══ Supplied information
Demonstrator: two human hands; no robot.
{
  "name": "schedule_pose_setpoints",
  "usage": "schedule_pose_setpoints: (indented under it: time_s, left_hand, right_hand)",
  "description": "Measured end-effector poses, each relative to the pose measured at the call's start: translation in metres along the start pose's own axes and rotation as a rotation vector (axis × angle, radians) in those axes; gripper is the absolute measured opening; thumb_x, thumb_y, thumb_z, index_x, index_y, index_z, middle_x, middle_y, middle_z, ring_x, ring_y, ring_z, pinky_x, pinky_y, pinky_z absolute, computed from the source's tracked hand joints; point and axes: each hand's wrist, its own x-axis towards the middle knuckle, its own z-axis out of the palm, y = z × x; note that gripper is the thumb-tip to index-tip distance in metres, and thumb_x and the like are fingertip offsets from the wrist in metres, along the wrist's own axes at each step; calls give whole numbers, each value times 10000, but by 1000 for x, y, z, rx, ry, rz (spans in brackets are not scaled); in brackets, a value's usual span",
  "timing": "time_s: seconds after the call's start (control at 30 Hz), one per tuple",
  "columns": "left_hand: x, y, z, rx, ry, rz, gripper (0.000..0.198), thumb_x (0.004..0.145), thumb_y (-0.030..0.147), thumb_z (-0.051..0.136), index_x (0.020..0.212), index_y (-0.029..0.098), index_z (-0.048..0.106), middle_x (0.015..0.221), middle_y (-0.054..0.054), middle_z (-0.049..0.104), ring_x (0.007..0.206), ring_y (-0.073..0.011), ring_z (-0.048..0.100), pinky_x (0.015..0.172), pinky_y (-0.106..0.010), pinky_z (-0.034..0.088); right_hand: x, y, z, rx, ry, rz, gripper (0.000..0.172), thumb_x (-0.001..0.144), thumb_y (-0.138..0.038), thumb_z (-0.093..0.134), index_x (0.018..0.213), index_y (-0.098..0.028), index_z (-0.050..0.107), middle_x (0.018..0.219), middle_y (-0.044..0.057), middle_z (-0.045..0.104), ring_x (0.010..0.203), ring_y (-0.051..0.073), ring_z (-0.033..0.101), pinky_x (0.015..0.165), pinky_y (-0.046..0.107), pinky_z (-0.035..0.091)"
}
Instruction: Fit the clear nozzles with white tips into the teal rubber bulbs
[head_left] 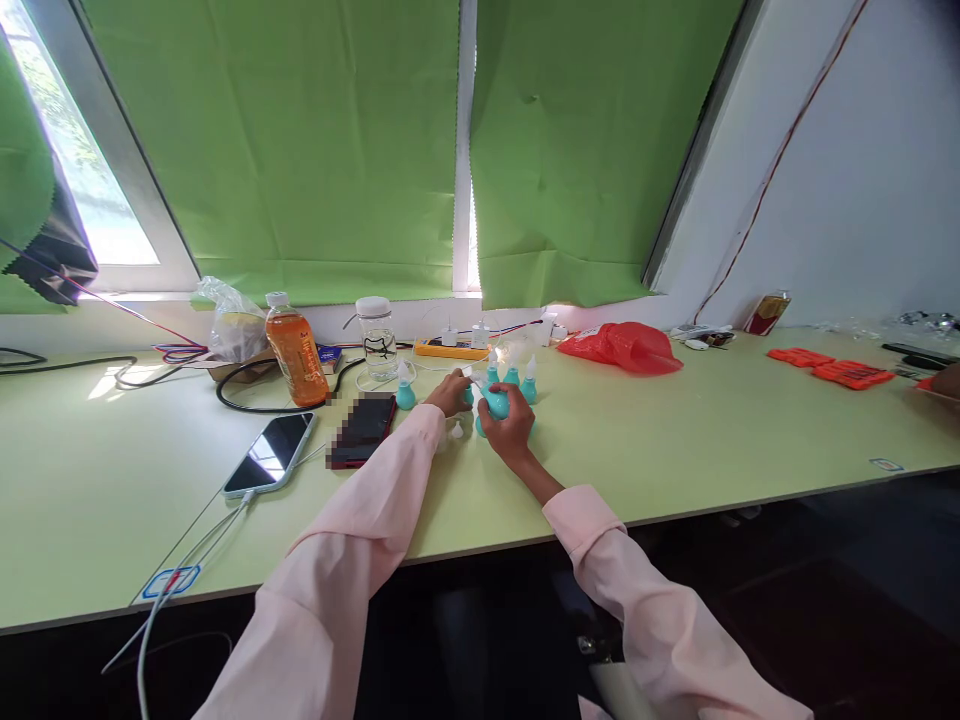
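Observation:
My right hand (pixel 510 428) is wrapped round a teal rubber bulb (pixel 496 402) just above the pale green table (pixel 675 440). My left hand (pixel 450 392) pinches a small white tip (pixel 469 373) right next to that bulb. Upright teal bulbs with white nozzles stand close by: one to the left (pixel 406 390), others behind my hands (pixel 529 385). A loose white tip (pixel 457 431) lies on the table under my left wrist. Both sleeves are pink.
An orange drink bottle (pixel 298 350), a clear jar (pixel 377 336), two phones (pixel 271 454), cables and a yellow power strip (pixel 452 349) lie left and behind. A red plastic bag (pixel 622 346) and orange parts (pixel 832 366) lie right. Another person's hand (pixel 946 380) shows at the far right edge.

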Motion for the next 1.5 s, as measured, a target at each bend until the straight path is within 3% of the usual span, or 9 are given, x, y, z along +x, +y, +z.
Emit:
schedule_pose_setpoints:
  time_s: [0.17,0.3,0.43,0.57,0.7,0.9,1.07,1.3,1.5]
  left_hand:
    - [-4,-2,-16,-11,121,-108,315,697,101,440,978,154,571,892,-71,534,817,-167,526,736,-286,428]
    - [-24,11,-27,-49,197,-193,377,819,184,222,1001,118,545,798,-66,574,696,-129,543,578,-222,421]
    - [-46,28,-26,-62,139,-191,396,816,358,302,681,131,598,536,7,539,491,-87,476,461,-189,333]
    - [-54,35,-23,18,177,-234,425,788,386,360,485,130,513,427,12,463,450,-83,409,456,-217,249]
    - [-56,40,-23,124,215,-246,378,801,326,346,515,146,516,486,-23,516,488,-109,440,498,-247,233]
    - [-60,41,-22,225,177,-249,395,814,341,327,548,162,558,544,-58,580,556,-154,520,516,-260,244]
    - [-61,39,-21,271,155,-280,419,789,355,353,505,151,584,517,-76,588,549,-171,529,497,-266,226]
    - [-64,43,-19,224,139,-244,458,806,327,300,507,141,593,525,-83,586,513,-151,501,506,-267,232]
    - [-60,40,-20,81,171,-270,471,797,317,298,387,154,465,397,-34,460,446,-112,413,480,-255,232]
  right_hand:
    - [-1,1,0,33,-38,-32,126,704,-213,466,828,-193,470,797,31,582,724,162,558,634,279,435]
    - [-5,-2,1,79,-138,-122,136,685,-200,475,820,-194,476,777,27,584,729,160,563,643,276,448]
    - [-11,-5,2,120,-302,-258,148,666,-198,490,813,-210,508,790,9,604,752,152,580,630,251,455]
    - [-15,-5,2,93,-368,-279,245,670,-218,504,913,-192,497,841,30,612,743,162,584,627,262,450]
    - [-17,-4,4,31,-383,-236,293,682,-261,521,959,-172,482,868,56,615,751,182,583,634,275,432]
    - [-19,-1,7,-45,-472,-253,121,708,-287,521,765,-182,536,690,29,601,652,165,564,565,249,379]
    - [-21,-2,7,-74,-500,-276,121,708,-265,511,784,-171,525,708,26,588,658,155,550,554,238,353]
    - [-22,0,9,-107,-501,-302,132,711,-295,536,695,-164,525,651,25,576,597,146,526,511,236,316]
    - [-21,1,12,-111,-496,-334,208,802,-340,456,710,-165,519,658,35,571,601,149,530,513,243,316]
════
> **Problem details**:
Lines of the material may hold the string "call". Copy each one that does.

> **Exercise result**:
  "description": "Measured end-effector poses, each relative to the pose measured at the call's start: translation in metres along the start pose's own axes and rotation as a rotation vector (axis × angle, radians) in those axes; gripper is the absolute measured opening; thumb_x, thumb_y, thumb_z, index_x, index_y, index_z, middle_x, middle_y, middle_z, ring_x, ring_y, ring_z, pinky_x, pinky_y, pinky_z absolute, computed from the source's tracked hand joints; point and axes: each hand's wrist, its own x-axis towards the middle knuckle, its own z-axis out of the palm, y = z × x; note that gripper is the thumb-tip to index-tip distance in metres, and thumb_x and the like are fingertip offsets from the wrist in metres, along the wrist's own axes at each step; calls give whole numbers, each value times 10000, but by 1000 for x, y, z, rx, ry, rz (spans in brackets are not scaled); in brackets, a value's usual span",
  "timing": "time_s: seconds after the call's start (control at 30 Hz), one per tuple",

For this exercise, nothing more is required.